• **Exercise prompt**:
All lines below are to be transcribed exactly.

========

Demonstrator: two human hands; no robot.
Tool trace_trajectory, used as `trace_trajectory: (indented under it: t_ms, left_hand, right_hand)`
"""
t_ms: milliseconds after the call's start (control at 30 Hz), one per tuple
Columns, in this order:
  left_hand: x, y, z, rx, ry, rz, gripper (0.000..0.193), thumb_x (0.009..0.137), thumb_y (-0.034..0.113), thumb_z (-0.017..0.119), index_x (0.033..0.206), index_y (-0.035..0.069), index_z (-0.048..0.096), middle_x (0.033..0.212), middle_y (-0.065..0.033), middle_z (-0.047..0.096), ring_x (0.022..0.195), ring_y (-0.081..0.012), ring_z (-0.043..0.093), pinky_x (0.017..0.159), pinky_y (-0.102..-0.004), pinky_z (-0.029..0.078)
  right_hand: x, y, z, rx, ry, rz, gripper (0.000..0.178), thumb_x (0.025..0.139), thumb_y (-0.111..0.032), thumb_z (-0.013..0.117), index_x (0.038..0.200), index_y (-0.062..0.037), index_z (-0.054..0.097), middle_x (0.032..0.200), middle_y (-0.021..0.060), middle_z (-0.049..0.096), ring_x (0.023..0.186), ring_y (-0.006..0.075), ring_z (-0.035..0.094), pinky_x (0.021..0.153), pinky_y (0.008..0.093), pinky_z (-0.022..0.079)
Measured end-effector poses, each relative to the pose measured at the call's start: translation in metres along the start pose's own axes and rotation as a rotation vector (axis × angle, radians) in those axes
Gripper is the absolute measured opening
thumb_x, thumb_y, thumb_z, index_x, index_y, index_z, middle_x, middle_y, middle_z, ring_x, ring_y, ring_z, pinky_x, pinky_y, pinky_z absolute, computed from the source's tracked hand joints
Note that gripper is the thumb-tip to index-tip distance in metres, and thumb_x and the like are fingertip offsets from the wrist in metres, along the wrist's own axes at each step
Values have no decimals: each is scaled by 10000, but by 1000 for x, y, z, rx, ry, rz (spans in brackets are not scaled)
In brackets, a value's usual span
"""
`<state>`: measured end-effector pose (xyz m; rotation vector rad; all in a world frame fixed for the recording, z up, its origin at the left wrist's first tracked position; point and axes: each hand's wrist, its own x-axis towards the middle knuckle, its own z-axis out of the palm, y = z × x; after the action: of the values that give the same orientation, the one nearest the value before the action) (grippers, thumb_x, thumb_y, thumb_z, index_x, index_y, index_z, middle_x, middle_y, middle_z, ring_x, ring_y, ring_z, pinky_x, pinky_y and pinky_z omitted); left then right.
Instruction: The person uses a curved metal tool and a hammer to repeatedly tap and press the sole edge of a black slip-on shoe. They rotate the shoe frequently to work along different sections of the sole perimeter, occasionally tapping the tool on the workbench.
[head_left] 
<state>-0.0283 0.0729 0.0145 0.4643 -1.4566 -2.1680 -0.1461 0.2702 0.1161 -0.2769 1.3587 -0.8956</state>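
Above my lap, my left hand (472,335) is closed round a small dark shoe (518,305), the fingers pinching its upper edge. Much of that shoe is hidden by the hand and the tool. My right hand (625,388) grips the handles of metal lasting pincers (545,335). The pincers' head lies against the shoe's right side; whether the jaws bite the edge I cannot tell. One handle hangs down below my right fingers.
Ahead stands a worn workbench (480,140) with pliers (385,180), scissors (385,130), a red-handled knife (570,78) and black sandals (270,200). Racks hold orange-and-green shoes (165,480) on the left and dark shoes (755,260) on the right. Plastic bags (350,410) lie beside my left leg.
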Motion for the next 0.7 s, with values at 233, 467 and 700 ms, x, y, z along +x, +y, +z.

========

• **Problem solution**:
Demonstrator: two human hands; no robot.
Tool trace_trajectory, used as `trace_trajectory: (indented under it: t_ms, left_hand, right_hand)`
"""
t_ms: milliseconds after the call's start (control at 30 Hz), one per tuple
Columns, in this order:
  left_hand: x, y, z, rx, ry, rz, gripper (0.000..0.193), thumb_x (0.009..0.137), thumb_y (-0.034..0.113), thumb_z (-0.017..0.119), index_x (0.033..0.206), index_y (-0.035..0.069), index_z (-0.048..0.096), middle_x (0.033..0.212), middle_y (-0.065..0.033), middle_z (-0.047..0.096), ring_x (0.022..0.195), ring_y (-0.081..0.012), ring_z (-0.043..0.093), pinky_x (0.017..0.159), pinky_y (-0.102..-0.004), pinky_z (-0.029..0.078)
  right_hand: x, y, z, rx, ry, rz, gripper (0.000..0.178), thumb_x (0.025..0.139), thumb_y (-0.111..0.032), thumb_z (-0.013..0.117), index_x (0.038..0.200), index_y (-0.062..0.037), index_z (-0.054..0.097), middle_x (0.032..0.200), middle_y (-0.021..0.060), middle_z (-0.049..0.096), ring_x (0.023..0.186), ring_y (-0.006..0.075), ring_z (-0.035..0.094), pinky_x (0.021..0.153), pinky_y (0.008..0.093), pinky_z (-0.022..0.079)
Measured end-effector poses, each relative to the pose measured at the call's start: translation in metres along the start pose's own axes and rotation as a rotation vector (axis × angle, radians) in those axes
Gripper is the absolute measured opening
thumb_x, thumb_y, thumb_z, index_x, index_y, index_z, middle_x, middle_y, middle_z, ring_x, ring_y, ring_z, pinky_x, pinky_y, pinky_z absolute, computed from the source's tracked hand joints
Note that gripper is the thumb-tip to index-tip distance in metres, and thumb_x and the like are fingertip offsets from the wrist in metres, along the wrist's own axes at each step
Values have no decimals: each is scaled by 10000, but by 1000 for x, y, z, rx, ry, rz (spans in brackets are not scaled)
In brackets, a value's usual span
"""
`<state>`: measured end-effector pose (xyz m; rotation vector rad; all in a world frame fixed for the recording, z up, its origin at the left wrist's first tracked position; point and axes: each hand's wrist, its own x-axis towards the middle knuckle, its own z-axis out of the palm, y = z × x; after the action: of the values that give the same orientation, the one nearest the value before the action) (grippers, thumb_x, thumb_y, thumb_z, index_x, index_y, index_z, middle_x, middle_y, middle_z, ring_x, ring_y, ring_z, pinky_x, pinky_y and pinky_z omitted); left then right.
Instruction: The person uses a curved metal tool and a hammer to repeatedly tap and press the sole edge of a black slip-on shoe. They rotate the shoe frequently to work along different sections of the sole perimeter, occasionally tapping the tool on the workbench.
[head_left] 
<state>-0.0283 0.0729 0.0145 0.4643 -1.4566 -2.1680 -0.1461 0.2702 0.1161 -0.2769 1.3587 -0.8956</state>
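Above my lap, my left hand (472,335) is closed round a small dark shoe (518,305), the fingers pinching its upper edge. Much of that shoe is hidden by the hand and the tool. My right hand (625,388) grips the handles of metal lasting pincers (545,335). The pincers' head lies against the shoe's right side; whether the jaws bite the edge I cannot tell. One handle hangs down below my right fingers.
Ahead stands a worn workbench (480,140) with pliers (385,180), scissors (385,130), a red-handled knife (570,78) and black sandals (270,200). Racks hold orange-and-green shoes (165,480) on the left and dark shoes (755,260) on the right. Plastic bags (350,410) lie beside my left leg.
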Motion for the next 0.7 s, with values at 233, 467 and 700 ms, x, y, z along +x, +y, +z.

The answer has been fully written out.